Well, yes and no. Eating out can indeed be surprisingly inexpensive. These days, though, imported food is generally less expensive than local, unless you're talking about European imports; Chinese, Korean, and so on imports are the cheap route -- and the quality is lower, but still generally higher than at a US supermarket. Local seafood is inexpensive if you look for what's in season. You can indeed get a watermelon for $75, or in fact more, if you want one --- and you can also get one for about $10. Depends what you're looking for.

Much of what you're describing really fits the department store market, where quality is very high -- and the prices match. But there are ways and means, like shopping in the open arcade markets where ordinary older (and thus cooking) folks shop.

Fortunately, I'm in Kyoto, where the restaurateurs all shop at the same market that is nearest to me, and so long as I am willing to deal with things essentially unprepared, or prepared only in the most common ways for Japanese restaurants, I can do just fine.

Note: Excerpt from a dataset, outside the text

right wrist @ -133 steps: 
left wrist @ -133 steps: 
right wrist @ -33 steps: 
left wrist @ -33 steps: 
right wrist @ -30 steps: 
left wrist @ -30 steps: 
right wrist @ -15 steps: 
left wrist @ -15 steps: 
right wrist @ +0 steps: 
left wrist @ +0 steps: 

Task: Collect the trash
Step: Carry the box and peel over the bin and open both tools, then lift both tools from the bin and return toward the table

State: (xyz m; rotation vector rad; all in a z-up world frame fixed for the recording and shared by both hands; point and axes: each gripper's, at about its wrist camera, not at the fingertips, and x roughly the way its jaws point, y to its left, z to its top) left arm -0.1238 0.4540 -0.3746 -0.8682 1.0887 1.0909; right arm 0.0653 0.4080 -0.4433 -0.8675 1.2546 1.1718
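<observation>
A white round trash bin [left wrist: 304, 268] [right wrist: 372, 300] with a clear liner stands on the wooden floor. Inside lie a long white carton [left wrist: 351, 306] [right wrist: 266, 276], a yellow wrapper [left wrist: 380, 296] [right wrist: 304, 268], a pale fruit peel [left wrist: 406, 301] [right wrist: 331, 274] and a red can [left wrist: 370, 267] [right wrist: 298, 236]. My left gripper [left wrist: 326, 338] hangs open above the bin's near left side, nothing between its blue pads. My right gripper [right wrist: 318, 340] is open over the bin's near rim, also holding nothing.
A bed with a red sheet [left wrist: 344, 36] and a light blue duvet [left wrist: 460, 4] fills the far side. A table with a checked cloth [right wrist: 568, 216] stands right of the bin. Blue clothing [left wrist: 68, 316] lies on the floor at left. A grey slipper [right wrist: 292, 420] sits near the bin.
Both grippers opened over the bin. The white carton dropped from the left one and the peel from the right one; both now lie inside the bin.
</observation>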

For example, I just made a huge pot of _bourride_, using seven different kinds of seafood, to serve 8 people. Cost me about $20 US. But one of the reasons to work with things like whole chickens is that you pay less for them if you look, because nobody wants them: since nobody has an oven, nobody roasts, so nobody buys whole chickens. The further result is that the chicken sellers end up with mountains of bones they don't want. As yet, I haven't found a way to convince them to sell me just bones for cheap, but I'm working on it. Same with the pork and beef dealers.
Again, you have to know where to look. You have to figure out where the Korean community shops, and where the Chinese and Indian chefs shop. All of a sudden, all that stuff is available, usually coming in from the Philippines. These days, department stores have them, but you can count on paying about 25 cents per serrano, minimum, and the quality is not so great.


----------



## sgmchef (Sep 30, 2006)

Hi Chris,
You should do a little research on Cardboard box ovens, Dutch ovens and Cast iron cookware. My sister teaches these techniques for the boy/girl scouts. We have baked cakes, pies and roasts in cardboard ovens and done quite a few "Trash can" turkeys for "Thanksgiving" in the woods events.

Line a suitable sized box completely with aluminum foil and cut a 1 to 2" hole in one of the upper corners of your "oven" as a vent.

Lay down Aluminum foil to cover the ground about the size of the box. (Grass will die, rocks and concrete won't.) Do try to pick a level spot!

You could use empty cans as supports so that your roasting pan is about a third of the way off the bottom of the oven. If you fill them with gravel they will provide more stability though.

You can approximate the heat using this formula- one glowing briquette = 25° .

For a 400° oven that is only 16 of Kingsford's finest. If this isn't available there use whatever they use and guess as to the volume!

This will provide about 30-40 minutes of 400° heat. You will have to add a few more coals to sustain.

It works remarkably well and the box is barely warm to the touch.

I can't help you with what the neighbors will think about this though!

Good luck from Wisconsin!


----------



## chrislehrer (Oct 9, 2008)

SGMChef,

That's fantastic -- I'll seriously think about doing this. I am a little afraid my neighbors would freak out, because small old Kyoto neighborhoods like mine are still largely built of wood and they are understandably terrified of fire. But you've given me some ideas that I might be able to implement without such difficulties. Regardless, I had never heard of this, and it's extremely cool and clever. Thanks!


----------



## sgmchef (Sep 30, 2006)

Hi Chris,

Glad the insight provided some ideas!

You could always invite a neighbor over to have a baked chicken dinner and show him how it works, then he can spread the word to the worry-warts!

Note- Cold weather doesn't require an increase in coals! Found that out the hard way on a winter camping trip. I burnt the cookies because I thought the cold would rob the heat. It didn't...

If you want to try a Turkey, let me know. That is a different technique.

Good luck!


----------



## chrislehrer (Oct 9, 2008)

SGMChef,

Thanks for the suggestions. I'll pass on the turkey, though: you do not want to know what a turkey costs in Kyoto, believe you me.


----------